Segundo Editorial do Estadão, 16/10/2022

 Depravação eleitoral


A asquerosa exploração de supostos casos de violência sexual contra crianças como arma eleitoral pela senadora eleita Damares Alves mostra não haver limite moral no bolsonarismo


Notas & Informações, O Estado de S.Paulo
16 de outubro de 2022 | 03h00


A senadora eleita Damares Alves (Republicanos-DF), ex-ministra da Mulher, da Família e dos Direitos Humanos, está empenhada na campanha para a reeleição do presidente Jair Bolsonaro. No último sábado, falando a fiéis de uma igreja evangélica em Goiânia (GO), Damares não hesitou em fazer uso, com fins unicamente eleitorais, de supostas violências e perversidades sexuais de que crianças brasileiras teriam sido vítimas. No afã de conquistar votos para o presidente, a futura senadora demonstrou que a cruzada eleitoral bolsonarista não tem limites morais nem resquícios de civilidade e respeito pelas crianças que diz defender.

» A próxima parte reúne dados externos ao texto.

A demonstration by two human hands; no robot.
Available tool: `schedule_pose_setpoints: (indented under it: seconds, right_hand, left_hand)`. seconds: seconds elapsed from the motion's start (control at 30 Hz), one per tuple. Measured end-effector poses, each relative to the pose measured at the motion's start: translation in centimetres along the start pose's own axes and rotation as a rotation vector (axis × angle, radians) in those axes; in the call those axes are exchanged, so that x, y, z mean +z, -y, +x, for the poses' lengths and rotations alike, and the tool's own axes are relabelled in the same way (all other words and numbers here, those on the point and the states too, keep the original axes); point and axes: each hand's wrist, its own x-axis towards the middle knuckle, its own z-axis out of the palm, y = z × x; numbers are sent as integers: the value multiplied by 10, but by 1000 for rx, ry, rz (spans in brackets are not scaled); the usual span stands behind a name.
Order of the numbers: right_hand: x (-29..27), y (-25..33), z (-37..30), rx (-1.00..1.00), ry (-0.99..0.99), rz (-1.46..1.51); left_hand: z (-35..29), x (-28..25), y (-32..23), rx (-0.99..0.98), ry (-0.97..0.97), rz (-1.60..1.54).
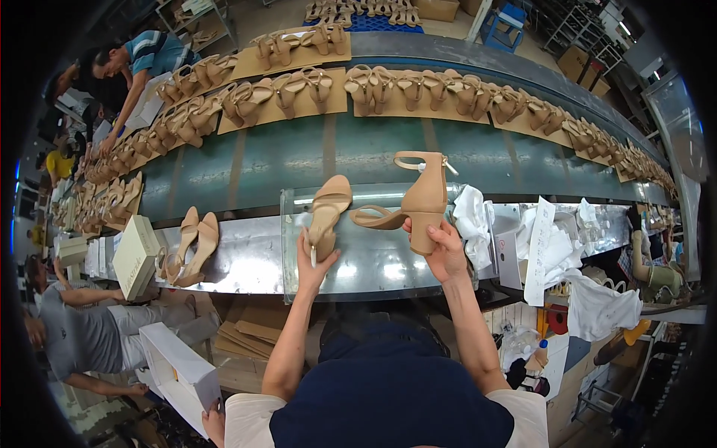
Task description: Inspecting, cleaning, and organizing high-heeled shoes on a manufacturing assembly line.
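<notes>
My left hand (315, 270) is closed round the heel end of a tan high-heeled sandal (330, 203), whose toe points away from me with the insole facing up. In my right hand (448, 256) is a second tan sandal (427, 188), gripped by its block heel. This one is raised and turned sideways, its toe to the left and its ankle strap with buckle on top. Both are over a glass-topped panel (373, 280) on the metal bench. A pair of similar sandals (196, 250) stands to the left.
Beyond the bench runs a green conveyor belt (299, 160) with rows of tan sandals on cardboard sheets. A pale shoebox (136, 257) stands at the left. White paper and cloths (553, 250) lie to the right. Co-workers are at the left; one holds an open white box (179, 373).
</notes>
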Motion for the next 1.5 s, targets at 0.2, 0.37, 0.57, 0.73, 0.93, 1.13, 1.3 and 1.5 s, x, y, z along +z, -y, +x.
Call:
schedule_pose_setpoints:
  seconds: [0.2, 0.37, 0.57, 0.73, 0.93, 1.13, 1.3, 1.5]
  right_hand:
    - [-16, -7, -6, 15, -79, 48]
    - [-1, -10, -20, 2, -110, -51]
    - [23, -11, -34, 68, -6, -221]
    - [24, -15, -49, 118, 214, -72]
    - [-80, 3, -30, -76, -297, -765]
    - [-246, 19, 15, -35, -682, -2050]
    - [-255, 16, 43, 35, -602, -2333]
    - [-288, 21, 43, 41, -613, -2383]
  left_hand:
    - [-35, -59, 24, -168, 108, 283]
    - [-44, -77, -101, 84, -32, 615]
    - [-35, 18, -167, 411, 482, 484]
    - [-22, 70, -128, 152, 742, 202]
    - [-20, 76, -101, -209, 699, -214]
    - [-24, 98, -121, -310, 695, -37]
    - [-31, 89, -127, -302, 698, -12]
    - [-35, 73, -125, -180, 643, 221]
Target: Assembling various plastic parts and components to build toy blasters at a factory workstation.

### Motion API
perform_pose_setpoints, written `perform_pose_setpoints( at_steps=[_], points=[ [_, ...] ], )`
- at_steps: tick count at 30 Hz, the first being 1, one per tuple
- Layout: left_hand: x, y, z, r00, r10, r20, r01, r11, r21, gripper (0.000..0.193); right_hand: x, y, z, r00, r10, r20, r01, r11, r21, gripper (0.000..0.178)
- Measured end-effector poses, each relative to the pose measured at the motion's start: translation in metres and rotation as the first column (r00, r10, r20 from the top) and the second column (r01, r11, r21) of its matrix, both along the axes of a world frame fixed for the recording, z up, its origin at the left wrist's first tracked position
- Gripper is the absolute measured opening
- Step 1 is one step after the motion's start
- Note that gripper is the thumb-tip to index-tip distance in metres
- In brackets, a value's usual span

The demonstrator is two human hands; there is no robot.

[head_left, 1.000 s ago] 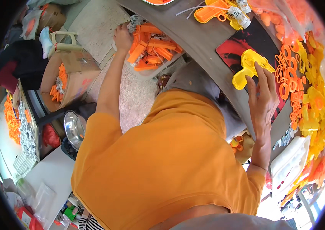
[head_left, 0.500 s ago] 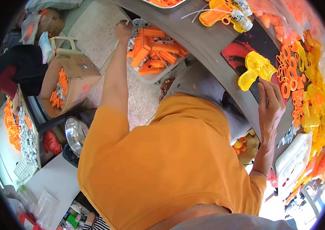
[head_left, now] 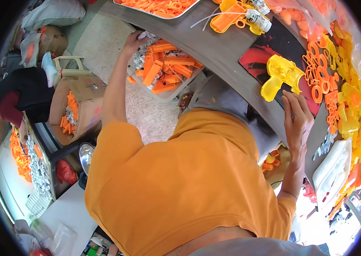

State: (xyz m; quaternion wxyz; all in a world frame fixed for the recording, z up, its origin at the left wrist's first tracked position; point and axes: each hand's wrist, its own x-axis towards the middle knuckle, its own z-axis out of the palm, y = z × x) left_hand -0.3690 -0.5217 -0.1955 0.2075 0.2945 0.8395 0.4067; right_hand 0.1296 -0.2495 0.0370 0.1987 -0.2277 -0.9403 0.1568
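My left hand [head_left: 133, 42] reaches down to the far corner of a clear plastic bin [head_left: 158, 96] on the floor, its fingers curled in beside whitish-grey parts [head_left: 148, 37]. What they grip is too small to make out. Orange plastic pieces [head_left: 173, 68] fill much of that bin. On the table, a yellow toy-gun half shell [head_left: 280, 76] lies on a red and black mat [head_left: 255, 55]. My right hand [head_left: 297, 117] is just below the shell's barrel, fingers extended and slightly bent, with no part seen in them. Whether the fingertips touch the shell is unclear.
Orange rings [head_left: 317, 91] and a long heap of yellow parts [head_left: 353, 106] spread along the table's right side. Farther back are an assembled-looking toy gun [head_left: 231, 17] and a tray of orange parts [head_left: 163, 16]. A cardboard box [head_left: 89, 91] stands left, near another person [head_left: 25, 85].
My left hand has come from beyond the bin's corner to the whitish parts there. My right hand has drawn slightly back from the yellow shell. The whole view has shifted a little.
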Motion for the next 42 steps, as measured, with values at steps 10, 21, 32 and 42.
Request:
perform_pose_setpoints(
  at_steps=[10, 21, 32, 42],
  points=[
    [0.124, -0.049, 0.053, 0.936, 0.325, 0.132, -0.345, 0.786, 0.513, 0.027, -0.025, -0.006, 0.001, 0.985, 0.171, -0.018, -0.17, 0.985, 0.022, 0.014],
    [0.113, -0.041, 0.08, 0.854, -0.067, 0.516, -0.448, 0.41, 0.795, 0.029, -0.036, -0.026, -0.012, 0.94, 0.328, -0.098, -0.325, 0.945, 0.039, 0.012],
    [0.12, -0.019, 0.097, 0.815, -0.107, 0.57, -0.444, 0.517, 0.732, 0.035, -0.063, -0.056, -0.037, 0.848, 0.517, -0.12, -0.529, 0.839, -0.128, 0.01],
    [0.13, -0.011, 0.148, 0.872, -0.277, 0.403, -0.263, 0.428, 0.864, 0.034, -0.15, -0.1, -0.079, 0.776, 0.628, -0.053, -0.591, 0.696, -0.409, 0.02]
  ],
)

Em sua fala a fiéis evangélicos, a ex-ministra citou supostos casos de tráfico internacional de crianças, a partir da Ilha de Marajó, no Pará, que envolveriam mutilações corporais para a exploração sexual. O uso do termo “supostos” para tratar das violências e perversidades relatadas por Damares deve-se ao fato de que, até o momento, não houve confirmação de que o Ministério da Mulher, da Família e dos Direitos Humanos tenha, de fato, recebido as referidas denúncias, o que levanta suspeitas sobre a veracidade das declarações da senadora eleita.

Se tais informações ainda carecem de confirmação, a imoralidade do gesto de Damares está plenamente verificada. A senadora eleita trouxe para o calor da campanha eleitoral um tema que mesmo o mais despudorado ou obtuso agente público deveria saber que deve ser tratado com a máxima discrição e com muita responsabilidade.

Sendo verdadeiras as denúncias, o Ministério que Damares dirigiu deveria ter feito o possível para mitigar o sofrimento das vítimas e encaminhar os casos para investigação e punição. No entanto, não há como saber se isso foi feito. Procurada pelo Estadão, a assessoria da senadora eleita indicou três documentos − relatórios de Comissões Parlamentares de Inquérito na Câmara, no Senado e na Assembleia Legislativa do Pará − nos quais as denúncias estariam registradas. A reportagem procurou, mas não localizou os casos citados. No Pará, o Ministério Público e a Polícia Civil já pediram informações ao governo federal, pois igualmente não as tinham. O mesmo fez a Procuradoria Federal dos Direitos do Cidadão, em Brasília. Se as denúncias existem, esses órgãos obviamente querem ter acesso a elas para poder agir.

Diante da crescente desconfiança de que teria inventado as denúncias, Damares afirmou, em entrevista à Rádio Bandeirantes, que se baseou em conversas com moradores da Ilha de Marajó. “Eu não estou denunciando, eu estou trazendo à luz o que já estava denunciado”, disse ela, que foi alvo de uma notícia-crime por parte de advogados que cobram punição, caso se confirme a mentira.

Por ora, o que se sabe é que Damares não viu problema em usar situações de extremo sofrimento e crueldade envolvendo crianças de 3 ou 4 anos para fazer campanha. No sábado, o templo da Assembleia de Deus Ministério Fama estava cheio e havia crianças no local. Foi na frente delas que Damares descreveu os supostos crimes, com detalhes tão abjetos que evitaremos reproduzir aqui, em respeito ao leitor.

Há quem, diante disso, atribua à senadora eleita algum tipo de perturbação mental, mas que ninguém se iluda: o que um observador incauto poderia tomar por loucura não passa de método. Damares disse que “o inferno se levantou” contra Bolsonaro depois que o presidente mandou tomar providências para proteger as crianças. “A guerra contra Bolsonaro que a imprensa levantou, que o Supremo Tribunal Federal levantou, que o Congresso levantou não é uma guerra política, é uma guerra espiritual”, bradou ela. Parece insanidade, mas não é: a mensagem depravada do bolsonarismo afinal se disseminou, resistente a qualquer contraprova, e agora não são poucos os eleitores que passaram a acreditar que não têm alternativa senão votar no “mito” para impedir nada menos que o estupro de bebês.

Sim, não há limites para a imoralidade bolsonarista. Valer-se da violência contra crianças, mesmo que imaginária, para evocar teses grotescas e conquistar votos é prática repulsiva de quem não tem apego moral de qualquer espécie. Nada de bom se constrói sobre essa base degenerada.